Bir çocuk yuvası gizli kameraya yakalanmış. Orada para ile çocuklara bakan kadın, annesi için ağlayan çocuğa bir çatlatıyor, çocuk yine susmayınca, çocuğun ağzına biraz uyuşturucu yalatıyor ve zavallı çocuğu bekle ne zaman uyanacak. İşte batıda çıkarılan feminizm adında ki, kadın haklarını koruma kanunu bize de bulaştı. Acaba yüzde kaçımız ondan memnunuz? kadının erkekte bir hakkı vardı de şimdi hanım erkekten onu aldı da rahat mı etti? Yoksa Bu kanunun çıktığı yerdeki merhametsiz  erkekler yarı yükünü kendi sırtından kadının sırtına yükleyip, biraz hafiflemek için mi bu kanunu çıkardılar? Ne dersiniz?

Sonra,  erkeğe göre kadın vücutça nazik yaratıldığını niye görmüyoruz da, erkekle eşittir diyoruz? Bir erkek öğrenci, felsefe dersinde kadın erkek eşitliğini hocasıyla tartışırken, öğrenci hocaya: Madem ki kadın erkekle eşitmiş, Haydi bu kız on  kere bana vursun, ben sadece bir defa ona indireyim de görün bakalım kim zarar edecektir demiş ve hocayı susturmuş. Erkekle kadın eşit olsaydı  Ona da vatan borcunu yükleyip erkek gibi askerlik  yaptırırlardı. Fakat heyhat!

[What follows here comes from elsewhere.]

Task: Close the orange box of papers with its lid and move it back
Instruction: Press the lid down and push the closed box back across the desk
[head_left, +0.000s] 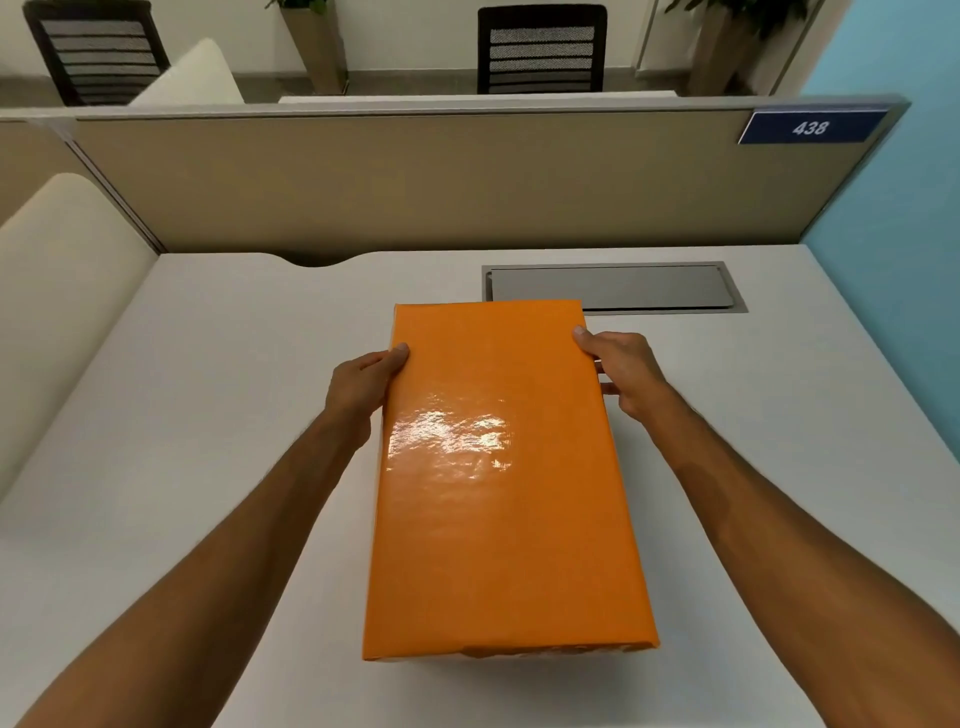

Böylece, bey ile  hanım iş taksimi yapıp, hanıma evin içişleri bakanlığını verip, beyefendi de, dış işlerine bakmalıdır. Bu itibarla, beyefendi işten yorgun geldiği zaman, hiç yemek yapma derdine  mecbur olmadan, sofrayı hazır bulur, hanımda o naçiz vücuduyla ağır işlerde çalışmadan kurtulur. böylece her ikisi de  rahatlamış olurlar. Tabii ki bu kaide çalışmaya mecbur olmayanlar içindir. Yoksa aç kalmamak için meşru dairede kadın da çalışabilir.

Bugün gelin olup evlenen çok hanım kızlar, gittikleri evdeki insanları memnun edecekleri yerde, onların hayat tatlarını bozuyorlar. Sebep başka değil aldıkları eğitim sırf maddeci bir eğitim olduğu içindir. Yaşlılara hizmet ve hürmeti onlardan sakın bekleme! Çünkü, onların sevap ve günahlara, ya inançları yok, veya çok zayıf olduğu için, yaşlılara yaptıkları hizmetleri karşılıksız görüyorlar da onlara hizmet etmeye pek yanaşmıyorlar. Acaba onlara sorsak, ileride Allah size herhangi erkek evlat ihsan etse: Siz de yaşlı olduğunuz zaman,  gelininizden hürmet mi istersiniz yoksa, sizin davrandığınız şekilde, size yan bakmalarını mı hoş görürsünüz, buna ne derler?